Differenze economiche e difficoltà lavorative

La parte soccombente ricorre in Cassazione sottolineando che il marito possiede un notevole patrimonio immobiliare e un reddito adeguato mentre lei  durante il matrimonio si occupava della casa e della famiglia. Tra i due esisteva una significativa disparità economica e patrimoniale; inoltre va considerata la sua difficoltà nel trovare lavoro in Calabria, regione nota per problemi occupazionali.

Mantenimento alla ex escluso se capace di lavorare

La Cassazione però rigetta il ricorso sottolineando il mancato sforzo nella ricerca lavorativa da parte della moglie.
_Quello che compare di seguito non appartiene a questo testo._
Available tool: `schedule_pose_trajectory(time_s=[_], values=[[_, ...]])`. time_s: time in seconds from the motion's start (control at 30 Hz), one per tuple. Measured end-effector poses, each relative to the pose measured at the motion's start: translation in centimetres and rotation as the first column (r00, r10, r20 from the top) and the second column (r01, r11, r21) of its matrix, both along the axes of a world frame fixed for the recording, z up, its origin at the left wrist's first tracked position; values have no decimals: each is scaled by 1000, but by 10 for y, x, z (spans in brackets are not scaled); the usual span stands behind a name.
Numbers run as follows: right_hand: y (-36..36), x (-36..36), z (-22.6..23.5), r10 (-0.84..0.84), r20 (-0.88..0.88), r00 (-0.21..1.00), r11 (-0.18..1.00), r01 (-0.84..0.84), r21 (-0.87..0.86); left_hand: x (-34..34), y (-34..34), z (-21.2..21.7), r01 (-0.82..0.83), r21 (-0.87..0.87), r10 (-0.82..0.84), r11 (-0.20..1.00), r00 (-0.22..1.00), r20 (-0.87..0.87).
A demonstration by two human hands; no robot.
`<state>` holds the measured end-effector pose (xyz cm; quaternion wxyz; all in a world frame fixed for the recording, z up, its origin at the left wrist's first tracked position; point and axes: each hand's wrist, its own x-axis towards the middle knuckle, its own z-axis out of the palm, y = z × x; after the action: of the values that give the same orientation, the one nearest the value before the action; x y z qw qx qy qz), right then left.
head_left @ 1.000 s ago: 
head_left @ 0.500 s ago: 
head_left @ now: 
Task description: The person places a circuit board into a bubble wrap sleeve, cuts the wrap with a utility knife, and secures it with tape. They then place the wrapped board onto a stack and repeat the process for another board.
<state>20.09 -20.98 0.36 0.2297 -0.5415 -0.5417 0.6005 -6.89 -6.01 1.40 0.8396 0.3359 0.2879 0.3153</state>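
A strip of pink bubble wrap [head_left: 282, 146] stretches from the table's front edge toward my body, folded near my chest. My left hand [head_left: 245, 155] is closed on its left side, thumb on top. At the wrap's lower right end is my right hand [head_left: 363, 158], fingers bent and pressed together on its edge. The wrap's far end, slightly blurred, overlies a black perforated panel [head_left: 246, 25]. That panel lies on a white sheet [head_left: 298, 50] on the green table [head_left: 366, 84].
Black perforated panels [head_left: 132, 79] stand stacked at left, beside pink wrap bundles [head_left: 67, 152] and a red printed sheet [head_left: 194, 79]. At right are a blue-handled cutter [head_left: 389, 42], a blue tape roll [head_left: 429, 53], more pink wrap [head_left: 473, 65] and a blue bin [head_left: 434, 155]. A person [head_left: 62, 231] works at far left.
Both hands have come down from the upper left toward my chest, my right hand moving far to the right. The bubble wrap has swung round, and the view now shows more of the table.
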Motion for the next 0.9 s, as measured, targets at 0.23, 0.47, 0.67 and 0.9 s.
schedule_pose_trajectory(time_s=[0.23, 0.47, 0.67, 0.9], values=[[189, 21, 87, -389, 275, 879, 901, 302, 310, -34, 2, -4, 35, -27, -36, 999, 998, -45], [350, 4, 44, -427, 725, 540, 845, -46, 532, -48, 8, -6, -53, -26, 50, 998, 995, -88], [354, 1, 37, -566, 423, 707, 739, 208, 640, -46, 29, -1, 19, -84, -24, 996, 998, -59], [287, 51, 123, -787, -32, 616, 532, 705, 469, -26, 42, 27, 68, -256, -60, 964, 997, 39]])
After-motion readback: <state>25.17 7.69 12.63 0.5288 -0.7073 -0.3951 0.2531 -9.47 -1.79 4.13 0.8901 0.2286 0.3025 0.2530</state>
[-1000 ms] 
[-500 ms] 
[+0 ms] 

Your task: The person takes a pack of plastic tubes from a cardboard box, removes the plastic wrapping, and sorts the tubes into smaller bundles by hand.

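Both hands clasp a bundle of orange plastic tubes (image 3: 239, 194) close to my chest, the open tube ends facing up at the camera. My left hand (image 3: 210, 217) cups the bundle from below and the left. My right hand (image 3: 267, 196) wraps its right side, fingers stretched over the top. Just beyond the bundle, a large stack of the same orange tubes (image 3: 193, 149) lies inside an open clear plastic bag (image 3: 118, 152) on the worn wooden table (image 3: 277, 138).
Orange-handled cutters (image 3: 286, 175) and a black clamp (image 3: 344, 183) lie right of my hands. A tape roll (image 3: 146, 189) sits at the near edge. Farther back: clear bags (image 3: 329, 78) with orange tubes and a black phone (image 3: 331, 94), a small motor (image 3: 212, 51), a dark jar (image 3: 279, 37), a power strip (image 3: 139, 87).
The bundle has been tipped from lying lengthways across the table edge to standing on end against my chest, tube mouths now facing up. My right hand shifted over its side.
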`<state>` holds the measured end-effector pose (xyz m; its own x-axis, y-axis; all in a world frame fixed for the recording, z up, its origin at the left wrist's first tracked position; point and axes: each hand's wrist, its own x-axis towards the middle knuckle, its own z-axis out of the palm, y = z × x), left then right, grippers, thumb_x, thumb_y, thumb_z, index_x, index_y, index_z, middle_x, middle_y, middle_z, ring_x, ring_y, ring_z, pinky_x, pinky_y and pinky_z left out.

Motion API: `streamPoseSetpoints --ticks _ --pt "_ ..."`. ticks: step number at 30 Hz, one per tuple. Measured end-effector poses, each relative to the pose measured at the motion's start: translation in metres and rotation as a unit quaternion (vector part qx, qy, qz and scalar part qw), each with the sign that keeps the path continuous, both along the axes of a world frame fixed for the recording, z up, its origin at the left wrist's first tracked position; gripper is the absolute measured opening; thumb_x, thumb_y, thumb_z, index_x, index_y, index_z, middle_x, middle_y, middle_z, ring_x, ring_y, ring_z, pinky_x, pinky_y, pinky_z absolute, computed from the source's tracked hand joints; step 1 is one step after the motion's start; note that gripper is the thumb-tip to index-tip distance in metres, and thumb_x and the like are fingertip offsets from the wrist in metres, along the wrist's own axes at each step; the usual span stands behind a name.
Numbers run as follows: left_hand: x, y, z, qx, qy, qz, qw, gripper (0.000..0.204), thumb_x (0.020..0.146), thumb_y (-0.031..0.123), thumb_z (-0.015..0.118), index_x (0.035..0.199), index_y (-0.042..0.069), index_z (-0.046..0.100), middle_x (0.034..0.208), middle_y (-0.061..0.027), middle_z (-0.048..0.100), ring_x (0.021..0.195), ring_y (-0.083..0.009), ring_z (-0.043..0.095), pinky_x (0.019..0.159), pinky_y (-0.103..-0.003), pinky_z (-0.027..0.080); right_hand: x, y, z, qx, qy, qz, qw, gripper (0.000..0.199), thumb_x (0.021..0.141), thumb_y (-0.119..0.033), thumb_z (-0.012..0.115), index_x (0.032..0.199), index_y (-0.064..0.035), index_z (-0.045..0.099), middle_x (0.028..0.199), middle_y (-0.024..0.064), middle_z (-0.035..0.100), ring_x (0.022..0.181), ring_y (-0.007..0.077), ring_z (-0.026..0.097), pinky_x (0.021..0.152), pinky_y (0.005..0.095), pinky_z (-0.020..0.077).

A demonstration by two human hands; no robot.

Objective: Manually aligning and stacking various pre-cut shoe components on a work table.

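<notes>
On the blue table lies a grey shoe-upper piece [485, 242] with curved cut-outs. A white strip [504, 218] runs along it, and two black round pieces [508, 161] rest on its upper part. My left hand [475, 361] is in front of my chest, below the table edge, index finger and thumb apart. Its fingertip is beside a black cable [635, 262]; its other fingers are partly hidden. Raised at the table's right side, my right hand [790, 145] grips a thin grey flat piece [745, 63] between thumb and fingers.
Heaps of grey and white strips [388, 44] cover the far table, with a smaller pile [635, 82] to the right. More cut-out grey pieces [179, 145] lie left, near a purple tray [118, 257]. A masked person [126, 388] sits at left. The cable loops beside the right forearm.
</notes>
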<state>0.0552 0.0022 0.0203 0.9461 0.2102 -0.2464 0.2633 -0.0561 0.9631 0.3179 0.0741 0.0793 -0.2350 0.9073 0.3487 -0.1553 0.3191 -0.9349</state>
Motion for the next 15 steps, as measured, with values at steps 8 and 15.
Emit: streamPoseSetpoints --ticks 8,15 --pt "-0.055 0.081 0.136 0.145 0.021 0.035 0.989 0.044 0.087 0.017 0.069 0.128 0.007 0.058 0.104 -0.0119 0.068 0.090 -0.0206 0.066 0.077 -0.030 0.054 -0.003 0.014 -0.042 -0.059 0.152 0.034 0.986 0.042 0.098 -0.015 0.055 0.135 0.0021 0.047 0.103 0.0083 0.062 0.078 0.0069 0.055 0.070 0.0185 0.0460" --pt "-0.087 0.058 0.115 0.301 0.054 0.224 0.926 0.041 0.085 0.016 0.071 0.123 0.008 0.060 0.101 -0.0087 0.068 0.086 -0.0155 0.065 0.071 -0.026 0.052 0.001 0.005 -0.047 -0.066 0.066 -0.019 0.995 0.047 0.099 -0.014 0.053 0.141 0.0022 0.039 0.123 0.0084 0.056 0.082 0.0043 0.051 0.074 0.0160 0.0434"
Gli Ermellini ribadiscono che in tema di separazione dei coniugi, spetta al richiedente dimostrare lattivazione sul mercato del lavoro compatibile con le proprie capacità professionali in assenza di adeguati redditi propri. L’assegno previsto dall’articolo 156 c.c., pur esprimendo un dovere solidaristico, non può comprendere ciò che ordinariamente ci si può procurare autonomamente.

Per la Cassazione quindi le differenze reddituali non sono rilevanti se manca la prova della ricerca attiva di impiego; nel caso specifico è stato provato semmai il rifiuto ingiustificato dell’offerta lavorativa proposta.